When my friend Bill Harris asked me to write an article for Trauma Monkeys. I was honored and torn. Torn because I never deployed to Afghanistan or Iraq. What in the hell would I write about? There are tons of guys out there with more experience and an even greater number of consonants following their names such as M.D., PhD etc. Bill suggested that I write about the three things they didn’t teach me at PJ School.

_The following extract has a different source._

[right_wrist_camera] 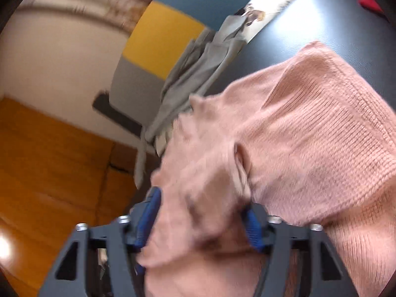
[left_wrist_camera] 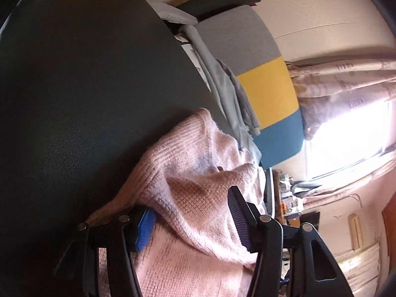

I racked my brain. It has been some time since I graduated that course of instruction and for the life of me I couldn’t recall any medically related deficiencies. That’s not to say that there weren’t any; it was just so long ago I couldn’t recall them. I’ve thought long and hard about those three things and here is what I’ve come up with.
One. How to lose.
Not in the sense a reader might assume. We lose games all the time. We lose our keys, we lose our cool. You have to lose to learn how to win right? Without hundreds of failures you can’t perfect success? That’s not the kind of losing I’m talking about. I never learned how to lose the people I care about. As a paramedic I know injuries and treatments, vital signs and clinical indicators. What I never learned was how to deal with the loss of a friend, a fellow combatant, a brother-in-arms. Those are loses that no matter how much or little we are involved we feel their impact. I still don’t know how we are supposed to handle that. We lose men and women every day yet somehow we are expected to move forward performing our duties as we have always performed them. There are grief counselors and chaplains and a myriad of other avenues that are supposed to help us navigate our turbulent sea of emotions but it was never anything I learned at PJ School. Coming from a world were “losing” was synonymous with failure, I still struggle with those loses.
Two. How to sacrifice.
“Though I be the Lone Survivor” was our mantra in the Ranger Battalion. “That Others may Live” was the motto as a PJ. The expectation that went with those mottos, the assumption, was that one be willing to lay down his life for another or for the mission. It’s the job. Everyone knows it. But what of the sacrifices we make in our day-to-day lives and the people that are affected by our jobs? Like many with a similar background, we sacrifice time. We alienate spouses and became strangers to our children. How do we as a collective cope with that kind of sacrifice? Most never differentiate between job and home life. It’s the military. Sacrifice is part of it all the way around. But is there a better way? I don’t know. I never thought I would get to a point where I would be the guy writing such an article but here I am. Having sacrificed every personal relationship I ever had in pursuit of a career that also asked I sacrifice my life if necessary. PJ School never taught me the difference. To be honest, I didn’t care to learn even if they had because I didn’t expect to be around this long. Which brings me to my next point.
Three. How to plan.
Not operations mind you. I’ve got that down to a “T.” Rather, how to plan for a future with me in it. Explanation? Here it is: I thought for sure, from the moment I signed the documents at the MEPS station that I would be dead before the end of my time in service. I hoped for it. The only thing I cared about in that thick stack of paperwork was the Serviceman’s Group Life Insurance (SGLI) and making sure it was filled out correctly. I honestly believed that my death would solve a lot of financial issues for my family. When that didn’t happen I chose to reenlist twice more. In secret and often aloud I longed for the blackness of death and when it didn’t come I was disappointed. I never planned for a future that didn’t involve throwing myself out of helicopters and airplanes and shooting guns in preparation for return fire combat that ended in some sort of Lieutenant Dan style death. In my mind, that kind of foresight was for the folks that worked those “regular” jobs in the military. The longer I’ve been out of the service, the more people I meet that had similar expectations; and if not expectations, similar lack of planning.
So what does this all mean? Nothing at all. If you’re a barrel chested freedom fighter doing the do, kicking ass and taking names, I applaud you and wish I was still you. I love you and those like you with all my heart and soul. But hopefully you take away these small bits of wisdom from a guy that doesn’t know shit; you’re going to lose people you care about and you can’t walk that off. You’re going to sacrifice relationships for your job and rubbing dirt on it or a shot of go-juice doesn’t bring them back. In all likelihood your days of runnin’ and gunnin’ will come to an end and you better make damned sure you’ve planned a future with you as a part of it otherwise you’ll end up floundering in the shallows like a beached whale wondering how someone who had such an illustrious past filled with adventure and excitement wound up all alone with nowhere to go.
Those are the three things they didn’t teach me in PJ school. Feel free to rip me a new one for being a sentimental p*%##y.